Scaling past Port Exhaustion: when 100k+ ports were not enough


All systems break at scale

Scaling challenges fall into four categories – compute, memory, storage, and network. Many tried-and-tested techniques exist for the first three categories – e.g., load-balancing and stateless services for compute bottlenecks, caching and memory-efficient algorithms for memory constraints, and sharding and replication strategies for storage limitations. 

The rarity of scaling challenges involving network constraints is a double-edged sword – these problems only occur under extraordinary circumstances; however, when they emerge, they are quite difficult to understand, troubleshoot, and fix.

One of my favorite technical projects involved overcoming a network constraint. The virtual machines (VMs) hosting the core services kept exhausting available ports. Once all ports were used up, which happened more frequently than we wanted, new connections would fail, tanking our availability and reliability. 

As with most tricky problems, the real work involved problem framing, research, and hypothesis validation; once we had the fix, the implementation was relatively straightforward. Read on to learn how we overcame this issue and opened up opportunities to reduce costs by a third.

Contributing Factors to the constraint

A unique combination of issues led to this challenge. The first issue was a lack of cloud-native architecture; the service preceded the cloud-computing era and worked well at a small scale – think file shares for intra-company networks. With the advent of Azure, the on-prem topology was lifted and shifted to the cloud to establish a foothold. This migration introduced some challenges, but these were manageable as the service grew organically. 
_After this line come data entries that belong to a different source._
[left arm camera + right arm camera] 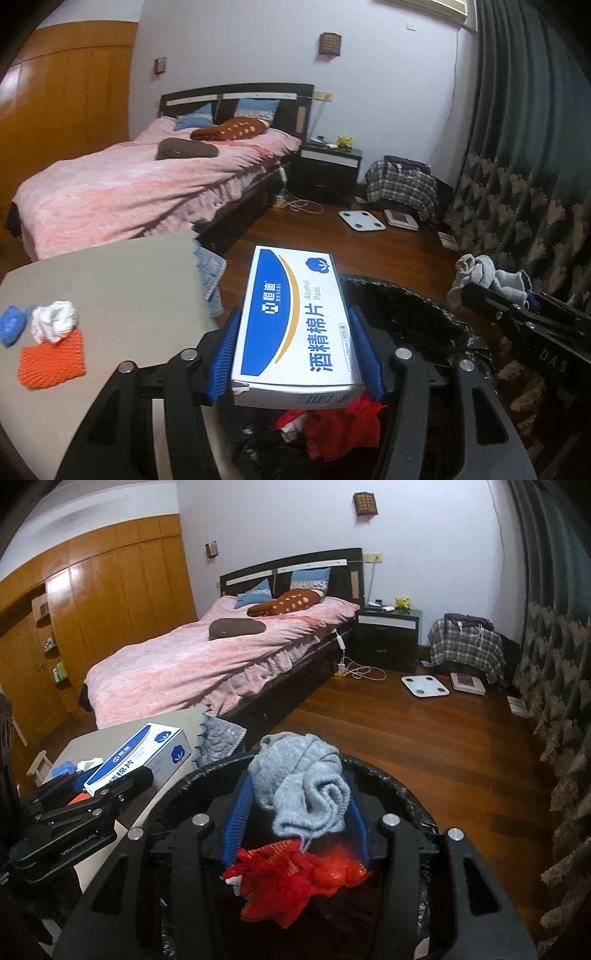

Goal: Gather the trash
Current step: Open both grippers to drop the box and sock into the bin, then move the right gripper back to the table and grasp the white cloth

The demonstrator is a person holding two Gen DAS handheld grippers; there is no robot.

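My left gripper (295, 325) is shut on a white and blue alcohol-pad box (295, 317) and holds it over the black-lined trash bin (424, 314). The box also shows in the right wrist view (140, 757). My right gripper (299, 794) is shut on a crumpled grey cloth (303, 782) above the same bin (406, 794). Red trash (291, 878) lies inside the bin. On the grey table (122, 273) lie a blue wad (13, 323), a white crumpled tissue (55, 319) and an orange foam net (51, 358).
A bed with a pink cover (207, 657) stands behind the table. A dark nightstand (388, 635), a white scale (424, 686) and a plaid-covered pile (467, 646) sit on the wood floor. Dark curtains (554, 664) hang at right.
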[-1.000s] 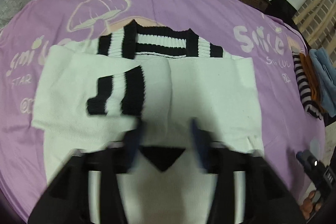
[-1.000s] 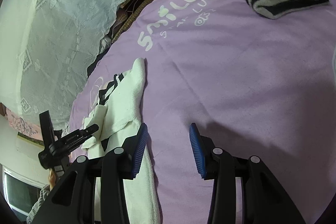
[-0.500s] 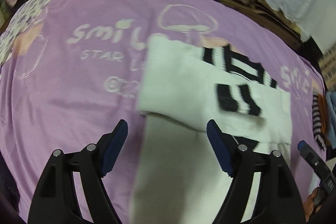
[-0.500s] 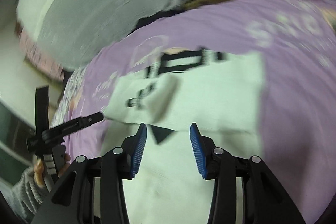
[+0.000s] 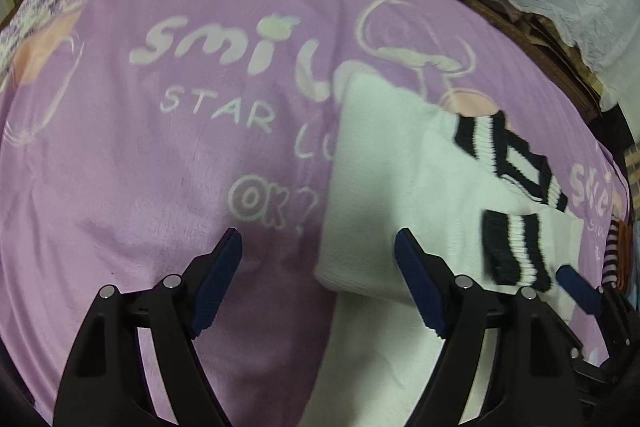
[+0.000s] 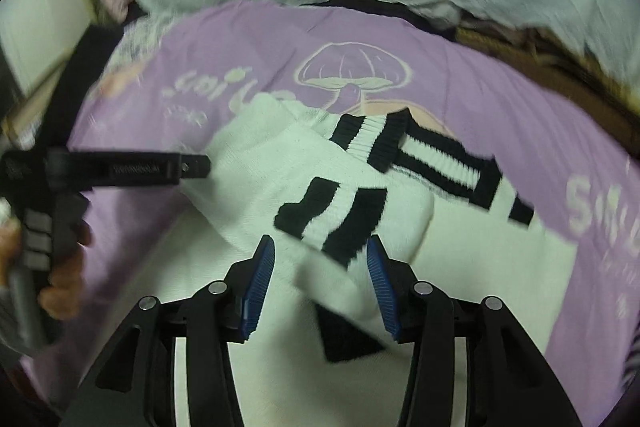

The second complicating factor was the reliance on Azure classic compute – a deprecated version of Azure; Azure classic compute preceded the widespread availability of orchestrators like Kubernetes or ServiceFabric. This constraint blocked the adoption of newer systems because there was no interoperability across both versions; you either chose ARM (the newer version) or classic; you could not mix both. Furthermore, it was challenging to get support; most times, the advice was ‘move’ to the newer ARM platform.

The pandemic changed everything – the rapid spurt in usage bared all flaws; it became a challenge to maintain the availability and reliability SLAs; everyone was working long hours and running helter-skelter to keep things going smoothly. Failure was not an option – the services powered mission-critical needs across sectors like healthcare, education, and energy.

The three challenges:

  • The lack of cloud-native architecture
  • The deprecated underlying compute platform
  • The mission-critical nature of the services necessitated hard uptime guarantees

High-level Service Topology

Each service had its dedicated pool of VMs; a VM pool is a collection of VMs on the same virtual network that can be managed as a single unit; this model simplified operational needs like deployment, scaling, and maintenance. 

An internal load balancer (ILB) serves as the public interface for a pool, and all machines on the internal network route requests through the ILB. Due to the scale, a service might need many pools, and these disparate pools were linked via nested Azure Traffic Manager (ATM) instances (ATM is a DNS-based load balancer).

A high-level overview of the service topology:

The Symptom: Availability and Reliability plunges

The first challenge was identifying the cause of the reliability dips; the existing monitoring systems all looked good, yet we knew something was wrong because of the deluge of unhappy customer reports. Read this to learn how to reliably plug observability disconnects.

Log analysis revealed many timed-out requests, so we added more instrumentation across all dimensions, and sure enough, the root cause popped up: the compute hosts were running out of ports!  

During the peaks of traffic bursts, the VMs maxed out on all outgoing connections and exhausted all ports. Now that we knew the root cause, the next question was why the machines ran out of ports, which required understanding how VM pools were set up.

Understanding the VM pool topology

The challenge occurred when VMs made outbound calls, e.g., sending back a response or calling an external service like Redis. All outgoing connections from VMs in the pool had to be funneled through the ILB. VMs were assigned prefixed port ranges via Port Address Translation (PAT); the ports uniquely identify the originating VM and ensure responses got routed to the correct VM in the private network. 

Available ports vs. Pool Size

The mechanism for allocating ports was not configurable and depended on the number of VMs in the pool; more VMs meant fewer ports available per VM. 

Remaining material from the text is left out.